Il est peut être trop tôt pour parler d’une nouvelle stratégie belliqueuse du Hezbollah le long de la frontière nord d’Israël.

Et pourtant, les multiples tirs de roquettes sur des cibles israéliennes dans le Golan mardi laissent à penser que le groupe terroriste chiite et son allié, le régime syrien, cherchent à entraîner Israël dans une offensive terrestre.

Au lendemain de l’élimination du commandant du Hezbollah Jihad Mughniyeh, du général iranien Mohammad Ali Allahdadi (et de 10 autres personnes) dans un raid aérien israélien présumé, la sagesse dicterait que le Hezbollah, mû par la vengeance, tenterait de lancer une grande campagne contre Israël ; le long de la frontière ou en attaquant des cibles juives à l’étranger.

Mais il se pourrait bien que l’organisation terroriste libanaise lance une campagne différente, quelque peu surprenante, qui n’exclurait pas nécessairement des frappes sur des cibles israéliennes ou juives à l’étranger : le bombardement répété de communautés israéliennes sur les hauteurs du Golan syrien, dont l’objectif serait d’y entraîner les forces terrestres israéliennes.

En effet, même si cela semble aller à l’encontre de toute logique, certains au Hezbollah pourraient espérer voir des tanks israéliens entrer sur le territoire syrien et frapper des cibles militaires syriennes.

Les bombardements n’ont jusqu’ici réussi qu’à perturber légèrement la routine sur les hauteurs du Golan, notamment la fermeture de la station de ski du Hermon pendant plusieurs heures.

Mais l’on peut supposer que si le Hezbollah est le responsable des attaques, comme le prétendent certains en Israël, ce ne sera pas la dernière attaque du groupe terroriste dans le Golan syrien.

La prochaine étape du Hezbollah pourrait être d’essayer de perturber davantage la situation sécuritaire en tirant des roquettes de façon sporadique sur les hauteurs du Golan, pour forcer l’armée israélienne à faire pénétrer ses troupes à l’intérieur du territoire syrien.

Il serait plus facile pour le Hezbollah de causer des pertes israéliennes dans le Golan afin de détourner l’opinion publique arabe des actes quotidiens de carnage commis par les combattants d’Assad.

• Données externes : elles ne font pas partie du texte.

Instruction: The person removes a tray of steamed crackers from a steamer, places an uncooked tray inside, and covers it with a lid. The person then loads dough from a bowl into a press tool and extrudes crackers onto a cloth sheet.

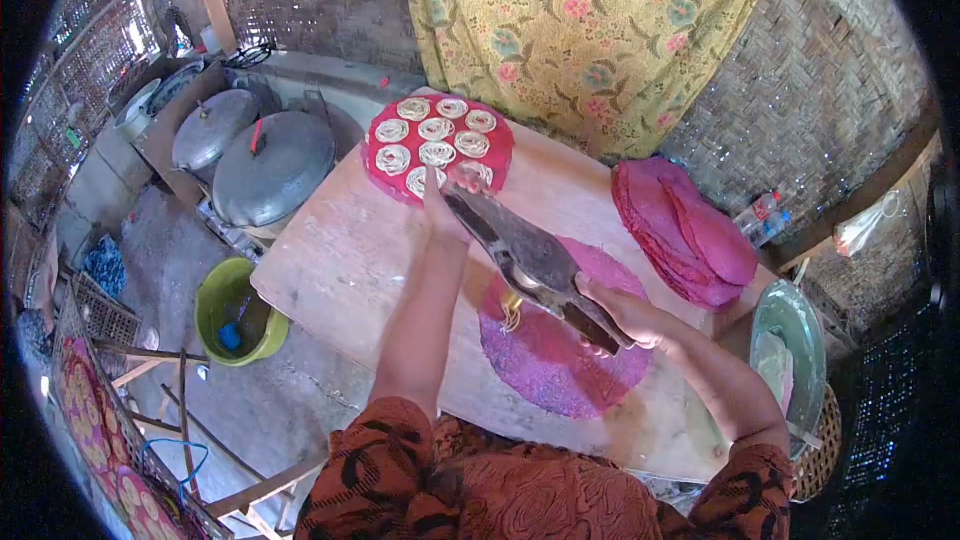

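Between my two hands a dark, long-handled hand press (524,244) is held slantwise over the table. My left hand (448,208) grips its far-left end, with thumb and fingers around it. Around the near-right end is my right hand (622,318), its fingers closed. Pale yellowish dough strands (511,312) hang under the middle of the press, above a round purple-pink mat (590,380). Beyond my left hand, a red round mat (406,116) carries several coiled white dough rosettes (437,153).
Folded pink mats (680,230) lie at the table's right, near plastic bottles (768,218). A green basin (815,340) stands right of the table (340,270). At left are lidded metal pots (275,170) and a yellow-green bucket (270,335). A patterned cloth (590,40) hangs behind.
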`<move>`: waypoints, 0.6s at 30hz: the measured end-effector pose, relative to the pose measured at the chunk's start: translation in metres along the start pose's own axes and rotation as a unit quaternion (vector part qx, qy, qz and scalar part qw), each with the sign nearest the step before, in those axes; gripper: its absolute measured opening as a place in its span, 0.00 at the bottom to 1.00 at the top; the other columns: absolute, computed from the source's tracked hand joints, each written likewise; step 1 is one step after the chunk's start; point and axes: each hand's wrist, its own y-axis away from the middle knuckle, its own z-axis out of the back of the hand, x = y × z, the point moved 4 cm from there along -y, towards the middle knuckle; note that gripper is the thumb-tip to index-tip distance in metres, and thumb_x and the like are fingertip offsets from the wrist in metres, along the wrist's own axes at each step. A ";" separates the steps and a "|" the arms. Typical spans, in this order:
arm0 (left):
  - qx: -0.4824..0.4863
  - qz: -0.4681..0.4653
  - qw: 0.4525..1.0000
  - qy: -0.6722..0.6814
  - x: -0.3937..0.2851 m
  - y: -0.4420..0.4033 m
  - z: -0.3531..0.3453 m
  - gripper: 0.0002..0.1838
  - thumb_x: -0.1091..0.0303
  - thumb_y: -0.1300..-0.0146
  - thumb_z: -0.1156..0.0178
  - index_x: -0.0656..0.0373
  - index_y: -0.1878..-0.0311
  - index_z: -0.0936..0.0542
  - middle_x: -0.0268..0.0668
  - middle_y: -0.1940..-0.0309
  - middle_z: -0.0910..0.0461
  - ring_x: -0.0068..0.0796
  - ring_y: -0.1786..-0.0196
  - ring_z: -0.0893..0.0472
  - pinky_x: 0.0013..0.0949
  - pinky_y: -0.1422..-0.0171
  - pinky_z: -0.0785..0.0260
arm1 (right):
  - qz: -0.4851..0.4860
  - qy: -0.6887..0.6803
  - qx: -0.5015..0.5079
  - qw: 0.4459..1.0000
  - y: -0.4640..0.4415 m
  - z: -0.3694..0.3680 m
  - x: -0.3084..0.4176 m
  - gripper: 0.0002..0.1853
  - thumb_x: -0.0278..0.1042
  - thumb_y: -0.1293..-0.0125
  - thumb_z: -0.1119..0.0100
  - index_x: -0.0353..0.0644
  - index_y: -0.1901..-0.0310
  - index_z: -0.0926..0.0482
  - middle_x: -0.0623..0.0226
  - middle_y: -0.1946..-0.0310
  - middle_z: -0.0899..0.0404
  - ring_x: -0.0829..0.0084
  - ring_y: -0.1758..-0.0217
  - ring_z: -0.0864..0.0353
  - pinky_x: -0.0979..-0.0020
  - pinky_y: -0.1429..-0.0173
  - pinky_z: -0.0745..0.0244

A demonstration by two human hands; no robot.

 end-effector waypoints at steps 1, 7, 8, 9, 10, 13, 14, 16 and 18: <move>-0.004 0.019 0.999 0.043 -0.004 0.002 -0.009 0.23 0.41 0.32 0.60 0.48 0.75 0.32 0.26 0.80 0.35 0.25 0.73 0.31 0.34 0.61 0.35 | 0.006 -0.015 0.009 1.000 0.002 -0.005 -0.001 0.41 0.78 0.41 0.60 0.37 0.65 0.24 0.61 0.80 0.25 0.70 0.81 0.22 0.71 0.77 0.25; -0.017 0.029 0.998 0.059 0.016 0.016 -0.008 0.21 0.43 0.32 0.59 0.47 0.74 0.33 0.25 0.80 0.34 0.25 0.73 0.31 0.34 0.62 0.35 | 0.001 -0.052 0.019 0.998 0.037 -0.001 0.006 0.38 0.76 0.40 0.59 0.40 0.63 0.24 0.64 0.80 0.25 0.73 0.82 0.23 0.73 0.80 0.27; -0.014 0.028 0.996 0.078 0.019 0.015 -0.009 0.21 0.43 0.32 0.59 0.46 0.74 0.33 0.25 0.80 0.34 0.25 0.74 0.31 0.34 0.62 0.35 | -0.002 -0.053 0.020 0.998 0.035 0.001 0.007 0.38 0.76 0.40 0.59 0.40 0.63 0.24 0.64 0.80 0.25 0.73 0.82 0.23 0.73 0.80 0.27; 0.004 0.020 0.998 0.053 0.017 0.010 -0.011 0.21 0.44 0.32 0.58 0.47 0.75 0.33 0.25 0.80 0.33 0.25 0.74 0.31 0.34 0.61 0.34 | 0.009 -0.022 -0.005 1.000 0.032 0.007 0.008 0.37 0.75 0.39 0.59 0.40 0.63 0.24 0.65 0.80 0.25 0.74 0.83 0.24 0.74 0.81 0.28; 0.003 0.021 0.998 0.054 0.015 0.005 -0.012 0.21 0.44 0.32 0.58 0.47 0.75 0.33 0.25 0.80 0.33 0.25 0.74 0.31 0.34 0.61 0.34 | 0.020 0.009 -0.030 0.999 0.030 0.011 0.009 0.36 0.74 0.39 0.59 0.41 0.63 0.24 0.65 0.81 0.25 0.74 0.83 0.24 0.74 0.82 0.29; 0.019 0.021 0.999 0.039 -0.004 0.001 -0.031 0.21 0.44 0.32 0.57 0.46 0.76 0.33 0.25 0.81 0.35 0.25 0.76 0.32 0.34 0.63 0.35 | 0.032 -0.005 -0.031 0.999 0.026 -0.005 0.015 0.37 0.74 0.39 0.58 0.39 0.64 0.25 0.65 0.82 0.26 0.74 0.84 0.25 0.74 0.83 0.30; 0.018 0.021 0.999 0.039 -0.009 0.004 -0.032 0.21 0.44 0.32 0.57 0.46 0.76 0.33 0.25 0.81 0.35 0.25 0.76 0.32 0.34 0.63 0.35 | 0.041 -0.011 -0.024 0.999 0.027 -0.009 0.016 0.37 0.74 0.39 0.58 0.39 0.65 0.25 0.65 0.82 0.26 0.74 0.84 0.25 0.74 0.83 0.29; -0.009 0.028 0.999 0.018 -0.014 0.012 -0.030 0.21 0.44 0.33 0.56 0.46 0.77 0.33 0.25 0.82 0.35 0.25 0.76 0.32 0.34 0.63 0.36 | 0.046 0.001 -0.005 0.999 0.028 -0.011 0.013 0.38 0.75 0.39 0.58 0.37 0.65 0.25 0.65 0.82 0.26 0.74 0.84 0.25 0.73 0.82 0.29; -0.035 0.027 0.999 0.009 -0.009 0.026 -0.030 0.22 0.43 0.32 0.58 0.47 0.77 0.33 0.25 0.82 0.35 0.24 0.76 0.32 0.34 0.63 0.36 | 0.031 -0.014 0.003 0.999 0.029 -0.010 0.004 0.38 0.75 0.39 0.58 0.37 0.66 0.25 0.65 0.81 0.26 0.74 0.84 0.25 0.73 0.82 0.29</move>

En outre, si le Hezbollah réussit à provoquer une incursion terrestre israélienne sur les hauteurs du Golan syrien, les groupes sunnites radicaux de l’État islamique et du Front Al-Nosra peineront à passer pour des collaborateurs de l’Etat juif dans sa lutte contre le régime d’Assad et son allié libanais.

Les tirs de roquettes sur les hauteurs du Golan constituent un sérieux défi pour Israël.

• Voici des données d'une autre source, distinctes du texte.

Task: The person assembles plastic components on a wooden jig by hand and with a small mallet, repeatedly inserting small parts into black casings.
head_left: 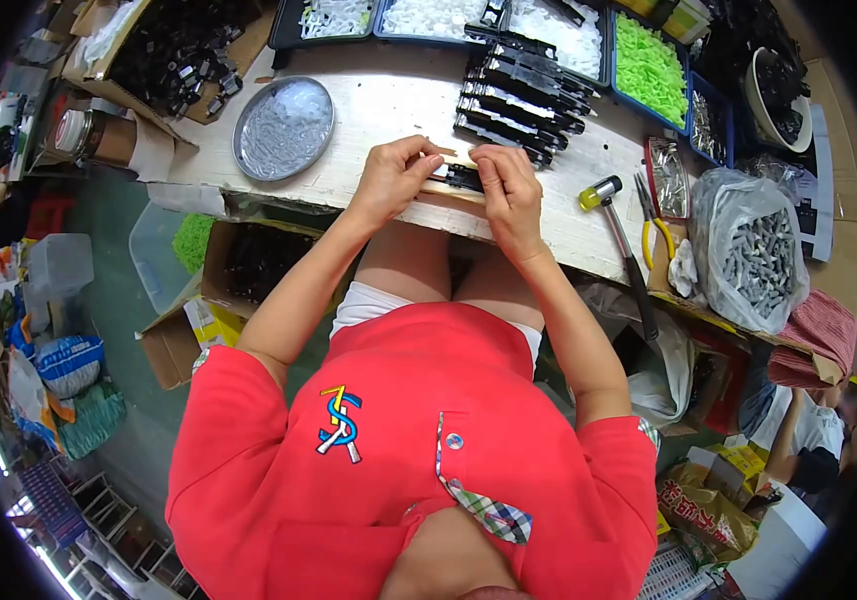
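So, big white table [389, 100] is under and past the L hand [389, 182] & R hand [514, 192]. Bag of metal bits [761, 255] is well R of the R hand. Row of long black pcs [524, 95] is just past the R hand. Round dish [284, 130] is past the L hand, off to its L. Hammer [629, 262], then pliers [651, 214], R of the R hand. Small black part [464, 177] is btwn the hands: L thumb & fingers pinch its L end, R ones its R end.
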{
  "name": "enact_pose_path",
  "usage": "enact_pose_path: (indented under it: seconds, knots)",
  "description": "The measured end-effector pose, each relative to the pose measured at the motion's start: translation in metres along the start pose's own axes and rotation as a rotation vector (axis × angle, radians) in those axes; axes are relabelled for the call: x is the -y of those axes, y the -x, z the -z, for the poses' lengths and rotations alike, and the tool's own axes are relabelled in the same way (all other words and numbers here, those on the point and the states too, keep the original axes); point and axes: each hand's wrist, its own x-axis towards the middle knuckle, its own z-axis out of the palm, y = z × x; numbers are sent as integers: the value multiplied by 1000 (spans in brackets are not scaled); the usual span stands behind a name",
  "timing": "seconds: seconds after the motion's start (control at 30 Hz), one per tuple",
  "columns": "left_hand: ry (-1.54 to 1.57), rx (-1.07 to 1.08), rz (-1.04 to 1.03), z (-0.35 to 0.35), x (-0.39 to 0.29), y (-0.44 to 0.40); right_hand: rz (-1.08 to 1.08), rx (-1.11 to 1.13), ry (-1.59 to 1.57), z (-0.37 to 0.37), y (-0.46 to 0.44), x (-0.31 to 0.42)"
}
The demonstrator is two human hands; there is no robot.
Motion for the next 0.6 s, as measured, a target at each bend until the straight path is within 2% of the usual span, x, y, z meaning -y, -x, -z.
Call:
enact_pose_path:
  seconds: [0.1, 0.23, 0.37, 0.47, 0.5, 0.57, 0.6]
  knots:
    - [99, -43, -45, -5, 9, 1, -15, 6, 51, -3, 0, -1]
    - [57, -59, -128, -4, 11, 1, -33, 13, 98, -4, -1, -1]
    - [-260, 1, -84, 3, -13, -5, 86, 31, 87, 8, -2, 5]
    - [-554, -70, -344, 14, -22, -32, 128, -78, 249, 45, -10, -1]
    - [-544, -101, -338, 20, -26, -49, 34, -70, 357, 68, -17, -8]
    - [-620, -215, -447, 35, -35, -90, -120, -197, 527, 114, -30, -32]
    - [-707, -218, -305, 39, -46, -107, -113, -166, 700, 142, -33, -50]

D’une part, Jérusalem doit dissuader le Hezbollah de poursuivre ses efforts pour perturber la vie des Israéliens le nord. De l’autre, une réaction trop agressive incitera le Hezbollah à intensifier ses attaques, ne laissant à Israël d’autre choix que de déployer des troupes au sol.

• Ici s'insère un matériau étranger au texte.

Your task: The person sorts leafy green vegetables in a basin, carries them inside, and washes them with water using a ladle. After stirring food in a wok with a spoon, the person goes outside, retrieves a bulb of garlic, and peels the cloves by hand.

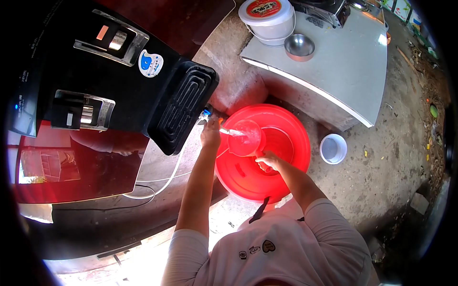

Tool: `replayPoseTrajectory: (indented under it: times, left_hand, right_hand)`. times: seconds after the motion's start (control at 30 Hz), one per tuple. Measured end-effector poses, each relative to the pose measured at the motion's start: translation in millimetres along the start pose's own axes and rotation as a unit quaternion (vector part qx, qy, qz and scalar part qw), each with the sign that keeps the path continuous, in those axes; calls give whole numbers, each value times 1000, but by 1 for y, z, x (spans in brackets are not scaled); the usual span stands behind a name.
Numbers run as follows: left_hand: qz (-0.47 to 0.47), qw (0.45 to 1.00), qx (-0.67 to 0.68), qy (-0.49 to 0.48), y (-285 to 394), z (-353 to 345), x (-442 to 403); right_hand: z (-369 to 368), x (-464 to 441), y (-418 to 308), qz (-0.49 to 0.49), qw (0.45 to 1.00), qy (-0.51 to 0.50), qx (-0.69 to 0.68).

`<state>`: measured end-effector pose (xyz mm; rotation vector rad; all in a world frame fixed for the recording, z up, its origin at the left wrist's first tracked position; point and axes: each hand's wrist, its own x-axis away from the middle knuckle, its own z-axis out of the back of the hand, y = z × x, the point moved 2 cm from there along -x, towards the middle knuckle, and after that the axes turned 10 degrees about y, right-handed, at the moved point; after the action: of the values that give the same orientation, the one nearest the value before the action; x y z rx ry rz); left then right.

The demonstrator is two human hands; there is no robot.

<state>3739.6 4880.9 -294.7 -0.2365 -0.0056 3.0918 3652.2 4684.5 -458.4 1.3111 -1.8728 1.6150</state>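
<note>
Water runs from a tap (206, 113) with a blue part into a red dipper (246, 139). My left hand (210, 133) is at the tap, its fingers closed round the tap's handle area. With my right hand (268, 162) I grip the dipper's handle, holding the dipper under the stream. Beneath the dipper stands a large round red basin (298, 143) on the floor. The dipper hides part of the basin's inside.
A black water dispenser (124, 81) with a drip tray is at the left. A grey-topped counter (343, 66) carries a white lidded bucket (272, 26) and a metal bowl (299, 46). A white tub (333, 148) sits right of the basin. A white hose (174, 174) hangs below.
</note>
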Motion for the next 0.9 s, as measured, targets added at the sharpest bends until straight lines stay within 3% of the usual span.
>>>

L’armée de l’air israélienne a indiqué avoir mené dans la nuit de mardi à mercredi des raids contre des positions de l’armée syrienne dans la région sous tension du plateau du Golan.

« Plus tôt aujourd’hui (mardi), des roquettes se sont abattues sur le Golan. En réponse, l’armée israélienne a attaqué des bases d’artillerie de l’armée syrienne », indique un communiqué militaire israélien diffusé aux premières heures de mercredi.

« L’armée tient le gouvernement syrien pour responsable de toutes les attaques en provenance de son territoire et prendra toutes les mesures nécessaires pour défendre les citoyens israéliens », a précisé le porte-parole de l’armée Peter Lerner.

Le ministre de la Défense israélien, Moshé Yaalon, a adressé une mise en garde directe au président syrien Bashar El-Assad.

« Les attaques menées cette nuit par l’armée de l’air contre des cibles situées en territoire syrien sous le contrôle d’Assad sont un message clair que nous ne tolérerons aucun tir vers le territoire israélien (…) et que nous réagirons avec force et détermination », a-t-il déclaré dans un communiqué.

Le Premier ministre israélien Benjamin Netanyahu avait déjà prévenu mardi soir qu’Israël était prêt à répondre « avec force ».